Library of Research Articles on Veterans and CIH Therapies

February 2024 Edition

Anxiety

Buttner MM, Bormann JE, Weingart K, Andrews T, Ferguson M, Afari N. Multi-site evaluation of a complementary, spiritually-based intervention for Veterans: The Mantram Repetition Program. Complement Ther Clin Pract. 2016 Feb;22:74-9. doi: 10.1016/j.ctcp.2015.12.008. Epub 2015 Dec 19.

BACKGROUND

Mental and physical symptoms affect Veterans' quality of life. Despite available conventional treatments, an increasing number of Veterans are seeking complementary approaches to symptom management. Research on the Mantram Repetition Program (MRP), a spiritually-based intervention, has shown significant improvements in psychological distress and spiritual well-being in randomized trials. However, these findings have not been replicated in real-world settings.

METHODS

In this naturalistic study, we analyzed outcomes from 273 Veterans who participated in MRP at six sites and explored outcomes based on facilitator training methods. Measures included satisfaction and symptoms of anxiety, depression, and somatization using the Brief Symptom Inventory-18; Functional Assessment of Chronic Illness Therapy-Spiritual Well-being questionnaire; and the Mindfulness Attention Awareness Scale.

RESULTS

There were significant improvements in all outcomes (p's < .001) regardless of how facilitators were trained. Patient satisfaction was high.

CONCLUSION

The MRP was disseminated successfully yielding improvements in psychological distress, spiritual well-being, and mindfulness.

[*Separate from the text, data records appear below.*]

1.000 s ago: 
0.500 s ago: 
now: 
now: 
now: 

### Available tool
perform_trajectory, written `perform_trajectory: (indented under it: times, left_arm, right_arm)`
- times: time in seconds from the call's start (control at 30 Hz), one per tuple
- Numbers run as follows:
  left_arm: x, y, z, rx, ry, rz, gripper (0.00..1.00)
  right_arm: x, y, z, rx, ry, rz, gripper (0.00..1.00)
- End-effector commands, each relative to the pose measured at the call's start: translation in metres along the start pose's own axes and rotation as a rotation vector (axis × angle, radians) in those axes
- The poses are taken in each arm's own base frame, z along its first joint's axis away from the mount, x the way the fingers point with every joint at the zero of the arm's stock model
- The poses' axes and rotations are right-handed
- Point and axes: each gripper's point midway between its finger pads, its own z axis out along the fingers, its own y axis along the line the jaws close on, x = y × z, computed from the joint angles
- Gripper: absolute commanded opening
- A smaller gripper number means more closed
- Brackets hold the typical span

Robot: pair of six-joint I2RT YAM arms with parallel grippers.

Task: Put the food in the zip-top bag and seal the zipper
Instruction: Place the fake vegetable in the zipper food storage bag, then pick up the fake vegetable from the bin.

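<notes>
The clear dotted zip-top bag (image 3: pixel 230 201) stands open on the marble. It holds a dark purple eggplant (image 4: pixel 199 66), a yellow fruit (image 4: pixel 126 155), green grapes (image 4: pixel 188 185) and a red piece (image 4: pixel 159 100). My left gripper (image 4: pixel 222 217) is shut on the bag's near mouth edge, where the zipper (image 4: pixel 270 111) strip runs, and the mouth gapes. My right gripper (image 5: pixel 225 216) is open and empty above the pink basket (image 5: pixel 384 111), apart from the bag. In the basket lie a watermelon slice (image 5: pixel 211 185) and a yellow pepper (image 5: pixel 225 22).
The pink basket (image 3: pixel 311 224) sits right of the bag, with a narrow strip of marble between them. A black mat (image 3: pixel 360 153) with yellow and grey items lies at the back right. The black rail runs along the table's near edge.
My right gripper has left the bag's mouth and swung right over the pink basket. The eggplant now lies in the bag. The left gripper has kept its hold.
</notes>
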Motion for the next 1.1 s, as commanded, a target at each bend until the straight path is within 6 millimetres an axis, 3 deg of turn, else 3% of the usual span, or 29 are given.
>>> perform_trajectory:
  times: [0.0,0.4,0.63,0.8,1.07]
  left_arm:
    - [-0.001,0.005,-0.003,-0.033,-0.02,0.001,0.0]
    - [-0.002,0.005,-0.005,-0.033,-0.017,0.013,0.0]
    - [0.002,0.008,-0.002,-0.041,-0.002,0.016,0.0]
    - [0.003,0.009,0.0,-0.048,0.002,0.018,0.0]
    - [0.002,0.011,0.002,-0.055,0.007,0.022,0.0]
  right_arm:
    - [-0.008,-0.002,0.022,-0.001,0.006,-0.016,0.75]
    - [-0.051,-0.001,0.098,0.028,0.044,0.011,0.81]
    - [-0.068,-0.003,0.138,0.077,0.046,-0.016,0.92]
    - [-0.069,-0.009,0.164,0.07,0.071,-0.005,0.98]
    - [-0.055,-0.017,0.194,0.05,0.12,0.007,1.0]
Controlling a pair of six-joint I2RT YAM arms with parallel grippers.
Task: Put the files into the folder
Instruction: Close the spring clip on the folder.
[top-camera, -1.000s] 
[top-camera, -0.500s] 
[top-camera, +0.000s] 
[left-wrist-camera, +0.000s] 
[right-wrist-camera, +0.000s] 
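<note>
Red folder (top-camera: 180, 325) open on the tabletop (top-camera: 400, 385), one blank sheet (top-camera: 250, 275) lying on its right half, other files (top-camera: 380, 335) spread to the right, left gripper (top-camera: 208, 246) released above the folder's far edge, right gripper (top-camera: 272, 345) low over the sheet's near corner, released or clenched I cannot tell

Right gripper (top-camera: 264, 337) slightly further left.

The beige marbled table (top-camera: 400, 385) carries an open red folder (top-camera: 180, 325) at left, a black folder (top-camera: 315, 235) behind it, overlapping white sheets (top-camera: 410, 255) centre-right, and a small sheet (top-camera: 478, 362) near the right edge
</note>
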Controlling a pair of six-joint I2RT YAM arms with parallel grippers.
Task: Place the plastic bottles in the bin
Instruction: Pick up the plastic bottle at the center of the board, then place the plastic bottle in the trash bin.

Chang BH, Sommers E.  Acupuncture and relaxation response for craving and anxiety reduction among military veterans in recovery from substance use disorder. Am J Addict. 2014 Mar-Apr;23(2):129-36. doi: 10.1111/j.1521-0391.2013.12079.x. Epub 2013 Aug 30.

BACKGROUND AND OBJECTIVES

Substance use disorder (SUD) is a major health issue, especially among military veterans. We previously reported the effects of auricular acupuncture and the relaxation response (RR) on reducing craving and anxiety following 10-week interventions among veterans who were in recovery from SUDs. Our current analysis examines effects following each intervention session and RR daily practice.

METHODS

We conducted a three-arm randomized controlled trial on residents of a homeless veteran rehabilitation program. Sixty-Seven enroled participants were randomly assigned to acupuncture (n=23), RR (n=23), or usual care (n=21). Participants in the two intervention groups rated their degree of craving for substance on a scale of 1-10 and anxiety levels on a scale of 1-4 (total score 20-80) before and after each intervention session. Mixed effects regression models were used for analysis.

RESULTS

Craving and anxiety levels decreased significantly following one session of acupuncture (-1.04, p=.0001; -8.83, p<.0001) or RR intervention (-.43, p=.02; -4.64, p=.03). The level of craving continued to drop with additional intervention sessions (regression coefficient b=-.10, p=.01, and b=-.10, p=.02 for acupuncture and RR groups, respectively). Number of daily practice days of RR-eliciting techniques is also associated with reduction in craving ratings (b=-.02, p=.008).

CONCLUSIONS

Findings demonstrate the value of attending regular acupuncture and RR-eliciting intervention sessions, as well as the daily practice of RR-eliciting techniques.

SCIENTIFIC SIGNIFICANCE

Substance addiction is a complex disease and effective treatment remains a challenge. Our study findings add to the scientific evidence of these two non-pharmaceutical approaches for SUD.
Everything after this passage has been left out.